Problema de Pesquisa e Objetivo
Apesar do crescente compromisso com a sustentabilidade na moda, a transparência e a abordagem em relação aos microplásticos ainda são lacunas a serem exploradas. O problema de pesquisa é: Como as principais empresas de moda brasileiras estão abordando a questão dos microplásticos em suas estratégias de sustentabilidade, operações e comunicação com o consumidor? O objetivo deste estudo é analisar os relatórios de sustentabilidade de grandes varejistas para identificar a presença de iniciativas, discussões e a transparência em relação ao tema.
Fundamentação Teórica
A fundamentação teórica se baseia nos princípios da economia circular (como design para circularidade, upcycling e logística reversa) e na gestão da sustentabilidade na cadeia de valor. O conceito de design de produto é explorado como uma ferramenta central para mitigar a geração de microplásticos na origem (Friedrich, 2022; De Falco et al., 2022). A transparência na comunicação de marketing é examinada à luz da responsabilidade social corporativa e da necessidade de informar o consumidor sobre os impactos ambientais de seus produtos (Henry et al., 2018).
Metodologia
A metodologia consistiu na análise de conteúdo de quatro relatórios anuais de empresas do setor de moda no Brasil (Grupo SBF, Lojas Renner, C&A e Guararapes), referentes ao ano de 2024. A análise se concentrou na busca por trechos que abordassem explicitamente os microplásticos, ou variações desse termo, para identificar menções e, subsequentemente, analisar as estratégias e o nível de transparência das empresas sobre o tema.

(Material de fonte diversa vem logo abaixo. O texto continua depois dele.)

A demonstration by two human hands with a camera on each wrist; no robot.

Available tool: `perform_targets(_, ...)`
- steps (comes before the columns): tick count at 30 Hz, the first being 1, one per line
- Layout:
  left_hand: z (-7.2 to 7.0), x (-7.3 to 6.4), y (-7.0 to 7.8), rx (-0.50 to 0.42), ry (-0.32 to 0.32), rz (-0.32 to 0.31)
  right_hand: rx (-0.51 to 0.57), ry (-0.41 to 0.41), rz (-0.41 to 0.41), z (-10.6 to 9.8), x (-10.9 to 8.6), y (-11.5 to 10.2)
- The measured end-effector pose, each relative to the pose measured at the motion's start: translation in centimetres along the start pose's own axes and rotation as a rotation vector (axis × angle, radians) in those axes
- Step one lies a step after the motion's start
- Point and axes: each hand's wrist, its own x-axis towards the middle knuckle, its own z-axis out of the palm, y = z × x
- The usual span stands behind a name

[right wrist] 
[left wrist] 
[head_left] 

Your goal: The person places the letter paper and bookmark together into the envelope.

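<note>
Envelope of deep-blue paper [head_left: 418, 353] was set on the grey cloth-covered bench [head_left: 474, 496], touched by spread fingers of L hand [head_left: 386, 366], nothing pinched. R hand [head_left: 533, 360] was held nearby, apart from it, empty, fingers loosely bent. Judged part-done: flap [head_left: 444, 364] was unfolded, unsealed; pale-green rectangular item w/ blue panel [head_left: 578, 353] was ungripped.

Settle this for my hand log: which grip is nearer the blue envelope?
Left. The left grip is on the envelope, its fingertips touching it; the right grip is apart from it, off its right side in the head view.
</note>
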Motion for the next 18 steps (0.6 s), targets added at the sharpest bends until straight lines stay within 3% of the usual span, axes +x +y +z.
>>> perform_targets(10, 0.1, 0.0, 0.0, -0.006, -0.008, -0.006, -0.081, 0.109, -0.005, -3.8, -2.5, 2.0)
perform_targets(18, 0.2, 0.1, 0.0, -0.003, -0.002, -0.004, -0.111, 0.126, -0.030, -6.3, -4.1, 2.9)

Análise e Discussão dos Resultados
A análise revelou que, apesar de todas as empresas demonstrarem um compromisso com a sustentabilidade e a economia circular, o tema dos microplásticos não é explicitamente mencionado em seus relatórios. As iniciativas se concentram na redução de plásticos de uso único, no uso de materiais reciclados (como poliéster) e na logística reversa de produtos. A ausência do debate sobre microplásticos sugere uma lacuna na abordagem da indústria, especificamente em relação a um de seus impactos ambientais mais complexos (Henry et al., 2018; Almroth et al., 2017).
Considerações Finais
A pesquisa destaca uma lacuna entre as práticas de sustentabilidade reportadas e a questão dos microplásticos. Embora as empresas estejam avançando em frentes como economia circular, elas ainda não estão comunicando ou abordando o risco de poluição por microfibras. O estudo conclui que há a necessidade de as empresas do setor de moda integrarem a questão dos microplásticos em suas estratégias, e de que a comunicação de marketing reflita de forma mais transparente os desafios e as soluções propostas (De Falco et al., 2022; Friedrich, 2022).
Referências
Almroth, B.M.C. et al. (2017). Quantifying shedding of synthetic fibers from textiles; a source of microplastics released into the environment. Environmental Science and Pollution Research, 25(2), 1191-1199.
Friedrich, D. (2022). Can bioplastics drive the sustainability transition in fashion like in other industries? A sector comparison from consumer perspective. Materials Circular Economy, 4(25).
Henry, B. et al. (2018). Microfibres from apparel and home textiles: Prospects for including microplastics in environmental sustainability assessment. Science of the Total Environment, 652, 483-494.